BME programs offered in India are not just restricted to advanced degrees like masters and PhD but also include undergraduate programs pioneered by universities like Manipal University which also offers undergraduate and advanced medical programs; VIT University, Vellore; Osmania University, Hyderabad which started offering BME as early as in 1982.
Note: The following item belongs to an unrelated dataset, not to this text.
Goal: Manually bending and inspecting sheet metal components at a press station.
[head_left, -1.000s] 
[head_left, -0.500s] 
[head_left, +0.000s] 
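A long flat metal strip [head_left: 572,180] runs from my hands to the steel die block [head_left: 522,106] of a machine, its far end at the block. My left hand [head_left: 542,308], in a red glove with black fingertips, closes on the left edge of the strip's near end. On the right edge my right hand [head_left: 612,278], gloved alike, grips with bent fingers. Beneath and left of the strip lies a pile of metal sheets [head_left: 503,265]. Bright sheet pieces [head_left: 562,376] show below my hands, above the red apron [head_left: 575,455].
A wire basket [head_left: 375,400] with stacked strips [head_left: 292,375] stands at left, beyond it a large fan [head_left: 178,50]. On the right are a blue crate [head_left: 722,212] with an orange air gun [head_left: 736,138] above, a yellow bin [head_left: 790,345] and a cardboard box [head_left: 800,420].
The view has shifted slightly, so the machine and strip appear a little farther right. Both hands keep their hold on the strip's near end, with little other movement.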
Growing Integration in Engineering and the Life Sciences

Rangadhar PradhanRangadhar Pradhan invented lab-on chip styled sensing devices and technologies for evaluating drug efficacy and toxicity on the fly [2] to obtain a PhD in electronic biosensors fabrication from the School of Medical Science and Technology at Indian Institute of Technology Kharagpur (IITKGP). These small form-factor devices are expected to make patient specific drug testing a regular practice. Prior to embarking on this advanced degree he has studied for double-masters in zoology and agricultural engineering. Increasingly, BME is flourishing as a continuum and individuals and research groups with fuzzy interdisciplinary compartmentalization are in ensemble strengthening BME’s progress and effective translation for serving individuals looking forward to health and well being.

References:

  1. M. R. Neuman, “Binary BME”, IEEE Pulse, pp. 4-6, Nov/Dec. 2013.
  2. R. Pradhan, S. Rajput, M. Mandal, A. Mitra, S. Das, “Frequency dependent impedimetric cytotoxic evaluation of anticancer drug on breast cancer cell”, Biosens. Bioelectron. vol. 55, pp. 44-50, 2014.